Association Impact: Today, Tomorrow, and Beyond

impact July 7, 2020 By: Keith Skillman, CAE

In the future, more stakeholders will look to associations to provide support for industries, professions, and society, according to the ASAE Research Foundation’s centennial research initiative.

Impact Every Day is not just a catchphrase for the ASAE Research Foundation’s centennial research initiative; it’s also shorthand for the essence and importance of associations’ work. Next month, ASAE will observe its centennial by shining a light on associations’ efforts to support public protection, education, and workforce knowledge. According to preliminary results from the research, the future looks bright—though expectations are high.

Most respondents to the quantitative part of the research—association professionals, members, and other stakeholders drawn from the rolls of 25 participating associations—put high importance on associations’ present activities, but more of them assign high importance to what they expect associations to do in the future.

Some Highlights

Through a range of vehicles, ASAE will continue to share findings and insights from the Impact Every Day research.
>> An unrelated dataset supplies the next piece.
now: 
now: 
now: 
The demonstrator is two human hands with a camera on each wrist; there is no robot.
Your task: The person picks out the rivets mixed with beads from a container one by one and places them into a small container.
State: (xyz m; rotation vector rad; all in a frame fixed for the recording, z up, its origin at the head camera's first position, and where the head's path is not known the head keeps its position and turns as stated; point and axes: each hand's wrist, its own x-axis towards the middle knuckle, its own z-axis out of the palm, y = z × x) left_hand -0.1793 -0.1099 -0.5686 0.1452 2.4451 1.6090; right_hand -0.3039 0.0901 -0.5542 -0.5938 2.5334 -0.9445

Below, some excerpts from the survey portion of the broader effort:

  • Results show increasing expectations of importance for associations to serve as trusted sources of information: 79.9 percent of respondents ranked that role very or extremely important in the past and present, and 91.9 percent called it very or extremely important in the future.
  • Respondents see an increasingly important place for associations in promoting transparency: 80.2 percent expect that role to be very or extremely important in the future, up from 51.9 percent with respect to past and present.
  • Promoting the value of the field represented by the association, a traditional association role, was seen by 53.6 percent as very or extremely important in the past and present, but 84.4 percent see that role as very or extremely important in the future.
  • Eighty-two percent of respondents assigned “very or extremely important” to associations’ support of integrating new technologies in the future, while 56.7 percent gave the same mark to associations’ past and present efforts in this area.

Ongoing Research

91.9% Percentage of association members and stakeholders who assigned high importance to associations’ future role as trusted sources of information

The ASAE Research Foundation has been supporting this study, performed in collaboration with researchers at McKinley Advisors and Westat, Inc., for more than a year. The findings shared here are drawn from the quantitative portion of the research, conducted by Westat, which is probing attitudes and expectations of association professionals and members.

The qualitative segment of the research, executed by McKinley Advisors, consists of case studies demonstrating association impact undergirded by research. Through the remainder of 2020 and beyond, ASAE and the ASAE Research Foundation will tell the stories of these efforts and share the lessons gleaned by associations representing wide-ranging industries and professions and addressing specific problems and needs.

Keith Skillman, CAE

Keith Skillman, CAE, based in Lawrence, Kansas, writes about associations and their work.